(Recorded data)
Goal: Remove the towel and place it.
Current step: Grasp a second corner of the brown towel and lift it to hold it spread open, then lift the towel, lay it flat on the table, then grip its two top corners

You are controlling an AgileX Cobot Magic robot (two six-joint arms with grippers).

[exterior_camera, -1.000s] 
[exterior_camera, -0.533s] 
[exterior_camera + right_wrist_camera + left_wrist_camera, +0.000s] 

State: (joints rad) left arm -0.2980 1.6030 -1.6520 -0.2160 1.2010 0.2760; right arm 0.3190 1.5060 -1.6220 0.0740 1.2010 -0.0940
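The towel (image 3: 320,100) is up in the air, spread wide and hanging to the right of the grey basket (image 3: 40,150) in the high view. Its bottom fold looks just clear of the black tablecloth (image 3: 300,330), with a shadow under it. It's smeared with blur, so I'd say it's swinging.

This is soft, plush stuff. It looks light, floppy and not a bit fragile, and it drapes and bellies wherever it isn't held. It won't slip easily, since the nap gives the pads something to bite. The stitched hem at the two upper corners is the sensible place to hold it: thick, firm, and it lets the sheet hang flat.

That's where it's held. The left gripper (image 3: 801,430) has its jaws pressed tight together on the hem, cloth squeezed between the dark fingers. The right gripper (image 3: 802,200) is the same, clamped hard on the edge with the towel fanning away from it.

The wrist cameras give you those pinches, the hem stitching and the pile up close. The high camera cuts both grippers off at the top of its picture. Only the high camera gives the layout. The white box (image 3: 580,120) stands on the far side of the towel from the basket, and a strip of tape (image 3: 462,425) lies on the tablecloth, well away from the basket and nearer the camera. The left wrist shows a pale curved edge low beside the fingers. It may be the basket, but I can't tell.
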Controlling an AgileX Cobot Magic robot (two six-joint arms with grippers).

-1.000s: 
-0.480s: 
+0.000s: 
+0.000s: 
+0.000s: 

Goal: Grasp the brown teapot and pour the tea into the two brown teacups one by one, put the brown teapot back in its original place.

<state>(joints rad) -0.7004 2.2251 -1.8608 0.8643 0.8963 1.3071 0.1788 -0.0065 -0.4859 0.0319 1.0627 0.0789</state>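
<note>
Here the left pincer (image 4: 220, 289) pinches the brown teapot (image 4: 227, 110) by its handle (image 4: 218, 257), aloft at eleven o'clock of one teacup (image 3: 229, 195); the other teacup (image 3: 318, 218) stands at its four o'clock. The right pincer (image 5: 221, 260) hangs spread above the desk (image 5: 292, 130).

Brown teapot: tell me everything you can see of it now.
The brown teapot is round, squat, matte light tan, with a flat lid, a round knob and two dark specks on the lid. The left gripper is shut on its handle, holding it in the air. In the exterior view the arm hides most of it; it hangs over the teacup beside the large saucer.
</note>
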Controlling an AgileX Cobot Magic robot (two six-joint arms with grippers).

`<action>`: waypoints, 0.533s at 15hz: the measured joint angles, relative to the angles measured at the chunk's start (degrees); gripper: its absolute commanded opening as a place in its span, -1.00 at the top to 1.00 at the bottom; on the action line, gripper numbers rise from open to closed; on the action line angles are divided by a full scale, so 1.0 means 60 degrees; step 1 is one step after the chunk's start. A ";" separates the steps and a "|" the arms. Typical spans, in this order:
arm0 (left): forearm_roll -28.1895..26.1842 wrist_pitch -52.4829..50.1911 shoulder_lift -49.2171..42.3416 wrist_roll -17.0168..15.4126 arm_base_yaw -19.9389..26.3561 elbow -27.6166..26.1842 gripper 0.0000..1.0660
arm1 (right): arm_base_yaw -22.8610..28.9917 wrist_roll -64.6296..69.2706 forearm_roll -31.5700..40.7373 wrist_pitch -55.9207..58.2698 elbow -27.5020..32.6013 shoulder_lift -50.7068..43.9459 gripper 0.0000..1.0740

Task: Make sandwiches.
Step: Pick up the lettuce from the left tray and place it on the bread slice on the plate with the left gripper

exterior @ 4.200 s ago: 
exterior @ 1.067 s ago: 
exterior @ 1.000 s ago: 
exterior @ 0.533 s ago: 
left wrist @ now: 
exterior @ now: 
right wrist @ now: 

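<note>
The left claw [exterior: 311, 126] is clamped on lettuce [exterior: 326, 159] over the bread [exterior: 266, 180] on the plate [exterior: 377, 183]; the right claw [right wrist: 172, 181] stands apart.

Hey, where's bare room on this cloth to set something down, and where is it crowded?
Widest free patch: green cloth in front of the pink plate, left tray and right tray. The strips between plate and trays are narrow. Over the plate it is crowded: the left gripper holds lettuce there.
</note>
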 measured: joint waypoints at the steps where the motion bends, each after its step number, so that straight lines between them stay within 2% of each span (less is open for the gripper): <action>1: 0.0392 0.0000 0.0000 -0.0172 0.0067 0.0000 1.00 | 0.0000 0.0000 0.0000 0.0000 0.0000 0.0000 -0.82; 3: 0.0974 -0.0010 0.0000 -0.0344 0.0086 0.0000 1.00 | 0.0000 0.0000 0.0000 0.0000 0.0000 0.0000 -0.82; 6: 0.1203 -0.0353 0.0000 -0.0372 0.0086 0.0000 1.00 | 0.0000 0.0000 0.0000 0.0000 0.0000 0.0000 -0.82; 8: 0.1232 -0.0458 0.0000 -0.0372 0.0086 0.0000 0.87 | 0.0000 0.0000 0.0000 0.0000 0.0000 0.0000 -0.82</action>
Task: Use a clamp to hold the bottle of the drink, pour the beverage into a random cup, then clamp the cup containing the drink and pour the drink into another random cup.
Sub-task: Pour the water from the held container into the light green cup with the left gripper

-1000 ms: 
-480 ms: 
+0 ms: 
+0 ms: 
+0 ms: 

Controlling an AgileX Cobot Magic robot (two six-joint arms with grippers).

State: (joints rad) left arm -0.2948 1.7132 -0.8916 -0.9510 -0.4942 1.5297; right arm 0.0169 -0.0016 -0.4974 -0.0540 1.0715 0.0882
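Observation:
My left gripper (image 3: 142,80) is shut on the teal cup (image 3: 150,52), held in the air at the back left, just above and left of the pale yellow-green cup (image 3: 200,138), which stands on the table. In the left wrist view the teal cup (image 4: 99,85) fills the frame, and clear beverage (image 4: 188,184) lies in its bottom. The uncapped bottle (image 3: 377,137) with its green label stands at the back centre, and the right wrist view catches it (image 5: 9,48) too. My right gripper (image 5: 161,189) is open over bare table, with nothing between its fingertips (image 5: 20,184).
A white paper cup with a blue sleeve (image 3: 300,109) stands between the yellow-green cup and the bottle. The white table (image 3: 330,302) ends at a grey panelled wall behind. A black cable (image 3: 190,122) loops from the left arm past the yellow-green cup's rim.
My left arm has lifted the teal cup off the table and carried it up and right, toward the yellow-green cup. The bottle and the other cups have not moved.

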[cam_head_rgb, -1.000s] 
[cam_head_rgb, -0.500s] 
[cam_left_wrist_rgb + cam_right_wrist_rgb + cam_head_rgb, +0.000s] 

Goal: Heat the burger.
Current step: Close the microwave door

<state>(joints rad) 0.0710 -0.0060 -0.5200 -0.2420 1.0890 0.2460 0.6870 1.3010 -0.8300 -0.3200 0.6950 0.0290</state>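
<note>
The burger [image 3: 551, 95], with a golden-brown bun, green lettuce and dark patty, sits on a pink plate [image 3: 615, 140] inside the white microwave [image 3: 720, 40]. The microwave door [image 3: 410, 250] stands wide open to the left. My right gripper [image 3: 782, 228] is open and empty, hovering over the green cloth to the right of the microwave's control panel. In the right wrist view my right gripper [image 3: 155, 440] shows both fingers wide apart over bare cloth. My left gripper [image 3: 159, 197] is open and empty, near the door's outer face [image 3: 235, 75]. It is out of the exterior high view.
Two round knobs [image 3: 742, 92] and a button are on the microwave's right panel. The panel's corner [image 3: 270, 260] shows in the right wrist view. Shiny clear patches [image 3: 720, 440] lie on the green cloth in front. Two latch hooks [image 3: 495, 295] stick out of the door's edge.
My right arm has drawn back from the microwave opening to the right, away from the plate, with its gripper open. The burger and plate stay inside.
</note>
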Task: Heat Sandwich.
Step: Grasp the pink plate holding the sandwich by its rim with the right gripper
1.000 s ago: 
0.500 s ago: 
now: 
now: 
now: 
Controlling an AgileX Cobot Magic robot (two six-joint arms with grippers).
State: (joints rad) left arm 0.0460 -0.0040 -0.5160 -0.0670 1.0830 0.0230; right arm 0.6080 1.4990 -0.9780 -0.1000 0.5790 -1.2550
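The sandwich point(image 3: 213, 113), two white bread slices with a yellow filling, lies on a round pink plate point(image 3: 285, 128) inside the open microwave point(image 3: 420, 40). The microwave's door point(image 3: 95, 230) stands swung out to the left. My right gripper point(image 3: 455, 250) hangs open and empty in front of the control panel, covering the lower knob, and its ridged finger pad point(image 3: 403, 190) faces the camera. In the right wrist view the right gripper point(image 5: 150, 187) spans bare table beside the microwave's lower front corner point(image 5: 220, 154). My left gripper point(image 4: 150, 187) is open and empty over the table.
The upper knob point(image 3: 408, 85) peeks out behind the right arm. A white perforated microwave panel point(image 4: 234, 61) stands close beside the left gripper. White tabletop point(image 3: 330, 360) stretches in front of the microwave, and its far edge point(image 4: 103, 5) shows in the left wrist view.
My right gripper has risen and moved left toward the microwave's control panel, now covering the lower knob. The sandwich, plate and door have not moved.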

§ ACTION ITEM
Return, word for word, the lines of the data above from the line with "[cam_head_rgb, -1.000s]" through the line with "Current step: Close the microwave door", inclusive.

§ SOLUTION TO THIS TASK
[cam_head_rgb, -1.000s] 
[cam_head_rgb, -0.500s] 
[cam_left_wrist_rgb + cam_right_wrist_rgb + cam_head_rgb, +0.000s] 

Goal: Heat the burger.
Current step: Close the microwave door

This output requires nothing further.